In her advocacy of “the benefits of modern embryology”, Firestone had more in common with the revolutionary socialist biologists, geneticists and embryologists who invented biofuturism in the 1920s and 1930s, particularly in the UK, where the terms ‘ectogenesis’, ‘cloning,’ and ‘transhumanism’ were invented. At that time a progressive political and intellectual tradition of literature, science, and cinema united figures such as H.G. Wells, Aldous and Julian Huxley, Charlotte and J.B.S. (‘Jack’) Haldane, Naomi Mitchison, Vera Brittain, and John Desmond Bernal—many of whom were members of the Communist Party and espoused the same methods, such as ectogenesis, as Firestone. At the heart of this tradition was the utopian aspiration to take control of evolution through technology—a project that has often been invoked as part of progressive causes, and is evident in both the birth control and radical ecology movements, as well as having played a major role in many revolutionary governments, including those of China, Cuba and the Soviet Union.
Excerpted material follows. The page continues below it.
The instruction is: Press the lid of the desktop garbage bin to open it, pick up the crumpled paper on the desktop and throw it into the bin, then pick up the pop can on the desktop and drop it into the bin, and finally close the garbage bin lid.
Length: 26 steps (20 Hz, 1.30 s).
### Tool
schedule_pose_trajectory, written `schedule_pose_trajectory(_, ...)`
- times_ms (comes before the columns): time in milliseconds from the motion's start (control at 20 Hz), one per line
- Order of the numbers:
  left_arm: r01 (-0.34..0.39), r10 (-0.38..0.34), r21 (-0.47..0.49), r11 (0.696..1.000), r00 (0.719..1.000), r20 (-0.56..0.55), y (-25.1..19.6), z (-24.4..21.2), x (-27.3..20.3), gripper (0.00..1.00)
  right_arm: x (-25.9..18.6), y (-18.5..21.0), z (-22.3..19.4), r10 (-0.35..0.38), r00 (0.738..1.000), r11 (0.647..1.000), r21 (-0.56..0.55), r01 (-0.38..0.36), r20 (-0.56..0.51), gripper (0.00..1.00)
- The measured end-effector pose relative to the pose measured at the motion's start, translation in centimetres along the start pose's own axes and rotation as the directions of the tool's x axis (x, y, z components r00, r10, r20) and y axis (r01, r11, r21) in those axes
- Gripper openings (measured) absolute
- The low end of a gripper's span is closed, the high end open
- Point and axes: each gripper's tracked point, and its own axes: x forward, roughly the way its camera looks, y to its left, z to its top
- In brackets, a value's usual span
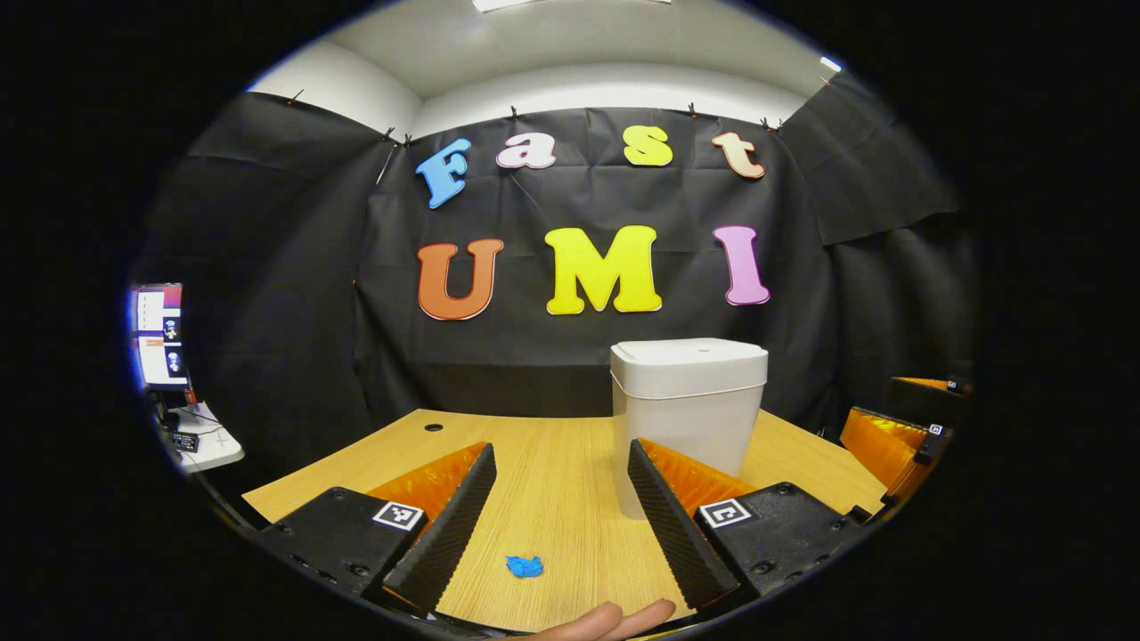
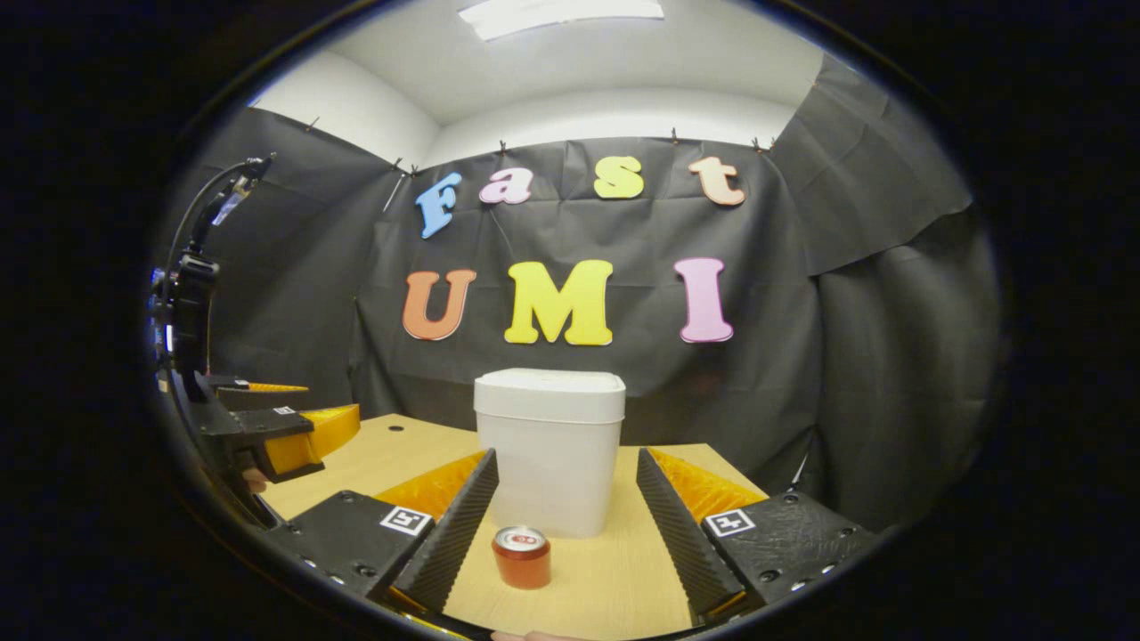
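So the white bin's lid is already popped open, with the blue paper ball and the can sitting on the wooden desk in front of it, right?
Not quite: the bin has its lid closed flat, as the right gripper view shows. The rest holds: the blue crumpled paper and the can sit on the wooden desk in front of it.

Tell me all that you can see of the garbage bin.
The bin is white and looks like plastic, with rounded corners, a body narrowing slightly downward, and a wider flat lid that is shut. It stands upright on the wooden table, before the black wall. The can stands just in front of it, apart. Neither gripper touches it.
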Motion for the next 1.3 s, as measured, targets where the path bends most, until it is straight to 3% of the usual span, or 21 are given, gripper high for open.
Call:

For Firestone, the importance of technology to assist women ingaining control over their reproduction was uncontroversial. Since the origin of sex distinction is “biology itself—procreation,” its elimination requires technological control of the means of reproduction in order for the tyranny of biology over women to end:

Just as to assure elimination of economic classes requires the revolt of the underclass (the proletariat) and … their seizure of the means of production, so to assure the elimination of sexual classes requires the revolt of the underclass (women) and the control of reproduction. [This will require] not only the full restoration to women of ownership of their own bodies but also their (temporary) seizure of control of human fertility—the new population biology as well as all the social institutions of childbearing and childrearing. And just as the end goal of the socialist revolution was not only the elimination of the economic class privilege but of the economic class distinction itself, so the end goal of feminist revolution must be, unlike that of the first feminist movement, not only the elimination of male privilege but of the sex distinction itself.2

The “new population biology” referred to by Firestone in this passage, and elsewhere in her book, refers to the new sciences of reproductive endocrinology, reproductive physiology, and reproductive biology that all emerged during the first half of the 20th century, and the immediate post-war period. To Firestone, the pace of developments in the life sciences, and in particular, understandings of the reproductive process, was both breathtaking and full of promise:

Now, in 1970, we are experiencing a major scientific breakthrough. The new physics, relativity, and the astro-physical theories of contemporary science had already been realized by the first part of this century. Now, in the latter part, we are arriving, with the help of the electron microscope and other new tools, at similar achievements in biology, biochemistry, and all the life sciences. Important discoveries are made yearly … of the magnitude of DNA … or the origins of life. Full mastery of the reproductive process is in sight, and there has been significant advance in understanding the basic life and death process. The nature of aging and growth, sleep and hibernation, the chemical functioning of the brain and the development of consciousness and memory are all beginning to be understood in their entirety. This acceleration promises to continue for another century, or however long it takes to understand the goal of Empiricism: total understanding of the laws of nature.3

In the contemporary era of stem cells, cloning, genetic screening, and transgenic organisms, as well as tissue engineering and regenerative medicine, Firestone’s references to major scientific breakthroughs and significant advances in the understandings of life and death, aging and disease, and the functioning of the brain sound remarkably familiar. Also familiar in her celebration of scientific progress is the evocation of hope, aspiration, and ethical purpose. She thus returns us to the recurring challenge to feminism on the question of technology—what kind of science and technology do feminists want or desire?—as well as to the perennial matrix of this question for feminists, which is reproductive technology.